Penso che quella matrice del romanzo moderno, Dickens, Balzac, ma perfino Dostoevskij, sia una cosa che abbiamo un po’ dimenticato. Paradossalmente, nell’esperienza della serialità televisiva non ci ricordiamo che la matrice appunto è quella, ed effettivamente ricarica comunque un orizzonte d’attesa che, qualche volta, l’oggetto libro compiuto ha ma non riesce a caricare.

E secondo lei, oggi, la gente ha la pazienza e la concentrazione per seguire un romanzo a puntate ricevuto via mail?

Sto facendo questo esperimento anche per verificarlo. Rispetto alla concentrazione o eventualmente all’impazienza, credo che nel flusso delle tante mail si possa perdere questo oggetto, però essendoci anche video e audio offro la possibilità di immergerti in un’esperienza rosicchiando del tempo che di solito non riesci a dare a una lettura più stratificata e lunga.

Anni Novanta. Qui si parla di un anno in particolare, il 1999. Come mai ha scelto proprio questo anno?

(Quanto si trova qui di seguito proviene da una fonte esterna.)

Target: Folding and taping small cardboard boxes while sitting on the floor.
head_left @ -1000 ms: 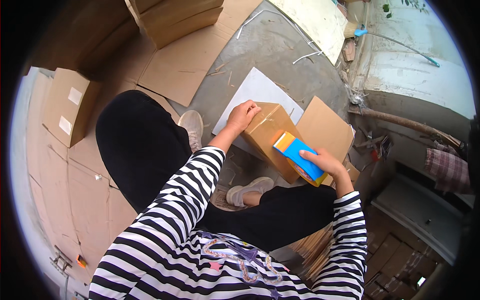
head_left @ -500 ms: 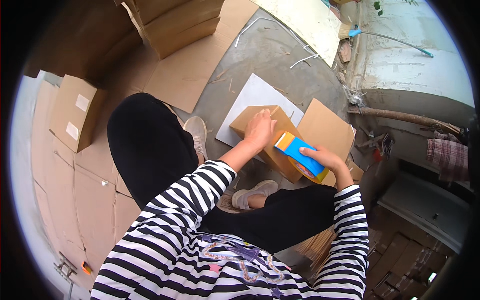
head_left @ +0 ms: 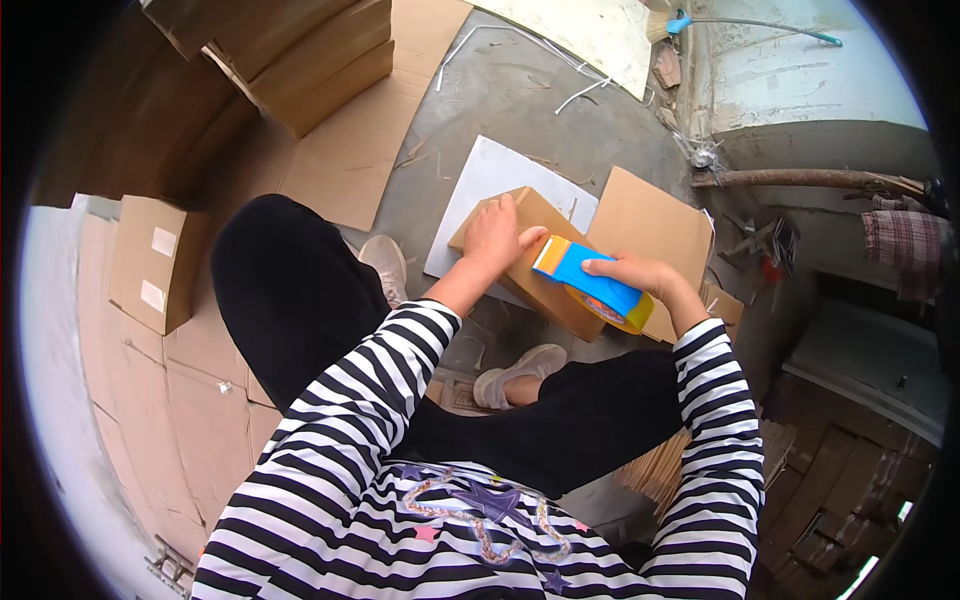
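Note:
A small brown cardboard box stands tilted in view between my feet, partly over a white flat board. My left hand holds its upper left part, fingers bent over the top and thumb stretched out to the right. In my right hand is a blue and yellow tape dispenser, gripped from the right with the thumb on top. The dispenser's orange and white front end is over the box, close to my left thumb. Whether it touches the box, I cannot tell.
A flat cardboard piece lies right of the box. A closed carton with two white labels sits far left, and large stacked cartons rise at the upper left. Flattened cardboard is stacked by my right knee.
My left hand has shifted on the box, and its thumb now spreads away from the fingers. The tape dispenser stays in my right hand, turned slightly flatter. The whole view has shifted a little.

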Available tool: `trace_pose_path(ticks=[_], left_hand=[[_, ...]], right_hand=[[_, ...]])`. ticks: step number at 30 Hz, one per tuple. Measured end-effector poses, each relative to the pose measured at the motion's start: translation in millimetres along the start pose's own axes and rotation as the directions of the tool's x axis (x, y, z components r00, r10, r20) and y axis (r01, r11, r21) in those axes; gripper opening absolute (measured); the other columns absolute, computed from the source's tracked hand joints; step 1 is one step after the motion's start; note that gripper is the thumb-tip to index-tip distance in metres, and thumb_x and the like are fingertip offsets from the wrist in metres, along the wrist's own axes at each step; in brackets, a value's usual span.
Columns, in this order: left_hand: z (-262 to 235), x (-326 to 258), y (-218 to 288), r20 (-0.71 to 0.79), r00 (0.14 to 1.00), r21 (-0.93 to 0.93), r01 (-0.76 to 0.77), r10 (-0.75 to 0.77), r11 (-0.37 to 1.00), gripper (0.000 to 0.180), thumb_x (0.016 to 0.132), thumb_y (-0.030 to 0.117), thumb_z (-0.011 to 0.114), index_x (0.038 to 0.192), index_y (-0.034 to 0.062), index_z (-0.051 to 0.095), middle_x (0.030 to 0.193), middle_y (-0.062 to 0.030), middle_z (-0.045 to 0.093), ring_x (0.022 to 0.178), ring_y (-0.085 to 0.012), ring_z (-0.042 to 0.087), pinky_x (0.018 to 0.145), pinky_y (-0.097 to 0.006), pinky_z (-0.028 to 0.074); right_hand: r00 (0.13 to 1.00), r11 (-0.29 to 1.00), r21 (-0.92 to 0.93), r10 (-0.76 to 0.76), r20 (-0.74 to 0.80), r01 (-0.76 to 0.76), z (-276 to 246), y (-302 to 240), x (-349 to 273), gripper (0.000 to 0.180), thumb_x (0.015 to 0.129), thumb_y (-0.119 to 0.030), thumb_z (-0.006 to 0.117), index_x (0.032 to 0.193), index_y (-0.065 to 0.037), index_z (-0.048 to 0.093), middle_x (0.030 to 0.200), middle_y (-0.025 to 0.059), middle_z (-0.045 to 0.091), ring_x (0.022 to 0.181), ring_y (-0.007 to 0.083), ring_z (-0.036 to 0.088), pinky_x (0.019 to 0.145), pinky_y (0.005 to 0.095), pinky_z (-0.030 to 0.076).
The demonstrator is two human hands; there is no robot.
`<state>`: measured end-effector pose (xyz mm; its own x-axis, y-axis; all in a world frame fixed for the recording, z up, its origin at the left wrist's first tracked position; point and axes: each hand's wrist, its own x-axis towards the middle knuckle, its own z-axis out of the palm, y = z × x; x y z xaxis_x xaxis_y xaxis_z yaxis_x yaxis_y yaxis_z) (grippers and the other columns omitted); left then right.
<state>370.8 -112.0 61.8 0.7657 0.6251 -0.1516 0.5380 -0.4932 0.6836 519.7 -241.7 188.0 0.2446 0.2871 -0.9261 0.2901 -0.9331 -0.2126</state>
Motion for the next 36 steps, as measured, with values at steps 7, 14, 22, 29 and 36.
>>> trace_pose_path(ticks=[7, 14, 22, 29, 36], left_hand=[[-6, 1, 4, 0.092, 0.994, 0.015, 0.062, -0.063, 0.998, 0.059, 0.081, 0.054, 0.054, 0.110, 0.0037, 0.049, 0.095, -0.0169, 0.063, 0.087, -0.0317, 0.061, 0.073, -0.041, 0.048], [1, 4, -5, 0.125, 0.978, 0.016, 0.169, -0.170, 0.985, 0.057, 0.085, 0.058, 0.041, 0.103, 0.0075, 0.059, 0.088, -0.0174, 0.064, 0.085, -0.0336, 0.061, 0.072, -0.043, 0.047], [7, 6, -9, 0.069, 0.980, 0.032, 0.186, -0.188, 0.982, 0.056, 0.088, 0.057, 0.035, 0.093, 0.0071, 0.061, 0.086, -0.0181, 0.064, 0.083, -0.0353, 0.061, 0.071, -0.045, 0.047], [12, 9, 10, 0.153, 0.958, 0.166, 0.218, -0.244, 0.962, 0.057, 0.089, 0.053, 0.037, 0.106, 0.0036, 0.057, 0.103, -0.0189, 0.061, 0.100, -0.0348, 0.056, 0.083, -0.046, 0.043], [73, -11, 50, 0.006, 0.838, 0.412, -0.498, 0.545, 0.763, 0.060, 0.089, 0.041, 0.040, 0.136, 0.0036, 0.031, 0.142, -0.0162, 0.029, 0.134, -0.0296, 0.019, 0.109, -0.048, 0.008]], right_hand=[[0.999, 0.995, -0.099, -0.027, -0.041, 0.023, 5, 33, 3, 0.073, 0.078, -0.059, 0.053, 0.116, 0.003, 0.053, 0.102, 0.0164, 0.061, 0.088, 0.0229, 0.060, 0.078, 0.0304, 0.047], [0.986, 0.995, 0.026, -0.097, -0.136, 0.101, 17, 88, -48, 0.070, 0.078, -0.062, 0.051, 0.104, 0.002, 0.061, 0.090, 0.0147, 0.063, 0.080, 0.0216, 0.060, 0.072, 0.0325, 0.047], [0.987, 0.985, 0.130, -0.098, -0.125, 0.114, 31, 158, -41, 0.069, 0.079, -0.060, 0.052, 0.107, 0.003, 0.058, 0.091, 0.0138, 0.063, 0.079, 0.0202, 0.060, 0.072, 0.0305, 0.048], [0.992, 0.988, 0.120, -0.083, -0.100, 0.095, 31, 186, 1, 0.082, 0.074, -0.070, 0.049, 0.103, 0.006, 0.059, 0.091, 0.0185, 0.063, 0.079, 0.0267, 0.062, 0.072, 0.0352, 0.049], [0.990, 0.985, 0.128, -0.109, -0.087, 0.120, 31, 176, 1, 0.080, 0.074, -0.068, 0.049, 0.101, 0.006, 0.060, 0.091, 0.0192, 0.063, 0.080, 0.0273, 0.062, 0.072, 0.0353, 0.048]])
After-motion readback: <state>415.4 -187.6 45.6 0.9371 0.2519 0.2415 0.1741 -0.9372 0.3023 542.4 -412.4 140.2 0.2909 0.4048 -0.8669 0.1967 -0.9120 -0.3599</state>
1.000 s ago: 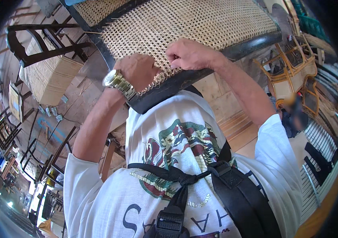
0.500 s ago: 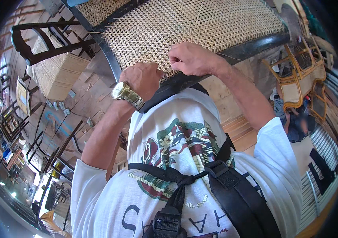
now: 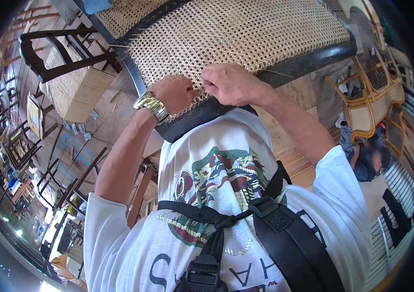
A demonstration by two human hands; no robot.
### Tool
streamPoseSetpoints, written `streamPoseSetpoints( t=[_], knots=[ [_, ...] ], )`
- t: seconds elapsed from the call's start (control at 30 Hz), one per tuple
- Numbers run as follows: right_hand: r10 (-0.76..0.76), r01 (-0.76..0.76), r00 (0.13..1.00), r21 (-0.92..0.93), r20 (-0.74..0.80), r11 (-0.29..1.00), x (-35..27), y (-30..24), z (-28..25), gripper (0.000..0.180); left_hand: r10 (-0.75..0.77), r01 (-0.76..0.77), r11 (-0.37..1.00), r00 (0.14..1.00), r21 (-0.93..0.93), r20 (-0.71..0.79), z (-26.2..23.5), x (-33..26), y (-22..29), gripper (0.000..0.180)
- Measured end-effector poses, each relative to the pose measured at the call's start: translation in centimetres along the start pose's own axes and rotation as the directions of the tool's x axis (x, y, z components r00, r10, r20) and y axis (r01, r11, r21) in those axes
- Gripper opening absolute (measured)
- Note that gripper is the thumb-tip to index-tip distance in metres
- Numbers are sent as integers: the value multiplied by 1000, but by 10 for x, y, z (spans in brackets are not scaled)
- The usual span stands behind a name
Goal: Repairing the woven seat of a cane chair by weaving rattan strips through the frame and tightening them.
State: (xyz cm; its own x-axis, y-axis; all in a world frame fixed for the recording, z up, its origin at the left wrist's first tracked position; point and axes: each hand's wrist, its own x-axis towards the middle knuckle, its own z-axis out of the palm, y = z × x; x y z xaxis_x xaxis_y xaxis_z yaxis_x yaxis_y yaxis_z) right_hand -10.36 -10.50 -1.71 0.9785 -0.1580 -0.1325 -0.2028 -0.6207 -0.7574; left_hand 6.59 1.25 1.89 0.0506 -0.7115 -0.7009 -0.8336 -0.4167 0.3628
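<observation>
A woven cane panel (image 3: 236, 31) is set in a dark, glossy frame (image 3: 309, 57) in front of me. At its near edge, toward the left corner, my two hands work close together, fingertips almost meeting. My left hand (image 3: 174, 93), with a metal-banded watch (image 3: 152, 105) on the wrist, rests over the cane edge, fingers curled in a pinch. Bent fingers of my right hand (image 3: 232, 85) press together just beside it, on the weave. Whatever lies between the fingertips is hidden or too thin to make out. Loose cane ends stick out along the panel's edges.
A dark chair frame (image 3: 66, 53) leans by a cardboard box (image 3: 73, 90) at left. Several dark metal frames stand beyond. To the right are light-brown wooden chairs (image 3: 369, 107), with a person (image 3: 367, 158) low beside them. A second cane panel (image 3: 124, 17) adjoins at upper left.
My right hand has come down and slightly left, closer to my left hand. My left hand stays at the cane edge, its wrist turned a little. The view has shifted slightly.
</observation>
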Motion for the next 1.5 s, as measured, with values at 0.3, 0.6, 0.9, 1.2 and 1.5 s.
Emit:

Il 1999 è quella cesura temporale in cui si era creata da un lato una sorta di attesa piena di speranze, dall’altro pure una certa angoscia come l’ansia del Millenium Bug, della catastrofe tecnologica. In generale, il nuovo millennio sembrava un avvento di cambiamento quasi di palingenesi, come se il mondo potesse cambiare dal giorno alla notte. I personaggi del romanzo hanno l’età che io avevo nel 1999, in questo mi piaceva vedere dei ragazzi, con la loro vita privata, aspettative nei confronti del loro futuro e quello del mondo. Il futuro dei personaggi io lo so e loro no e in questo senso il narratore sa qualcosa in più.

A Social Club di RadioDue ha dichiarato che nulla è preparato e sarà tutto scritto di settimana in settimana. Possibile che sia tutto improvvisato? Che stimoli le dà questa improvvisazione senza nemmeno una traccia?

In realtà, una traccia c’è, un canovaccio, degli appunti su cui rifletto giorno per giorno perché mi preparo a scrivere la puntata con un po’ di anticipo sul venerdì, ma mi sono reso conto che non volevo proprio anticipare la scrittura perché questo avrebbe avuto un effetto molto rigido, avrei scritto una cosa e l’avrei segmentata, e non voglio segmentare una cosa che già esiste, voglio produrla via via.

Non le crea ansia non avere tutto sotto controllo e non poter pensare di avere un imprevisto e non riuscire a mandare la puntata?

Avere un po’ l’ansia e la vertigine, non sapere dove va pur avendo un arco narrativo potenziale in mente, penso sia un valore aggiunto, altrimenti non sarebbe un esperimento per me. D’altra parte gli scrittori alla Balzac e alla Dickens, sempre con le dovute proporzioni, spesso si trovavano a consegnare la nuova puntata a tamburo battente e con una grande angoscia di non riuscirci.

Lei è un Millenial. Quanto c’è di nostalgico in questo esperimento?

I Millenial vengono tacciati spesso di nostalgia e in parte lei ha ragione, però non vorrei un esperimento nostalgico proprio perché non sarà un amarcord di come eravamo negli anni Novanta, ma la prospettiva sarà proprio rovesciata, non tanto il passato quanto il futuro visto da lì, rovesciando questa prospettiva c’è un antidoto al rischio amarcord.

Cosa si aspetta da questo nuovo esperimento? Come lo sta prendendo chi lo segue?

Per ora mi pare che abbia destato una certa curiosità. È partito subito da oltre mille iscritti, verso i 1.500 solo nella prima settimana, si son avute circa 3.000 visualizzazioni (nel momento in cui scriviamo, ndr.) della prima puntata. Sono numeri interessanti per un esperimento che nasce così proprio, come dire, dal basso e per quanto ovviamente vestito da La nave di Teseo; è un progetto totalmente gratuito e non volto, per ora, alla monetizzazione, è davvero un esperimento social-letterario.

Come si evolverà? Ci sarà un libro cartaceo in seguito?

Ovviamente, l’editore auspica che vi sia un approdo cartaceo, non lo escludo. Magari subendo ulteriori modifiche, finiture e integrazioni, ma al momento non voglio pensarci, in questo senso mi piace anche l’impermanenza, l’impalpabilità, l’idea che a differenza di quello che accadrebbe sulla carta io possa usare materiali video, audio, aperture, link, connessioni, lavorare appunto su ipertestualità, un’esperienza più larga di quello che si può avere con l’oggetto libro.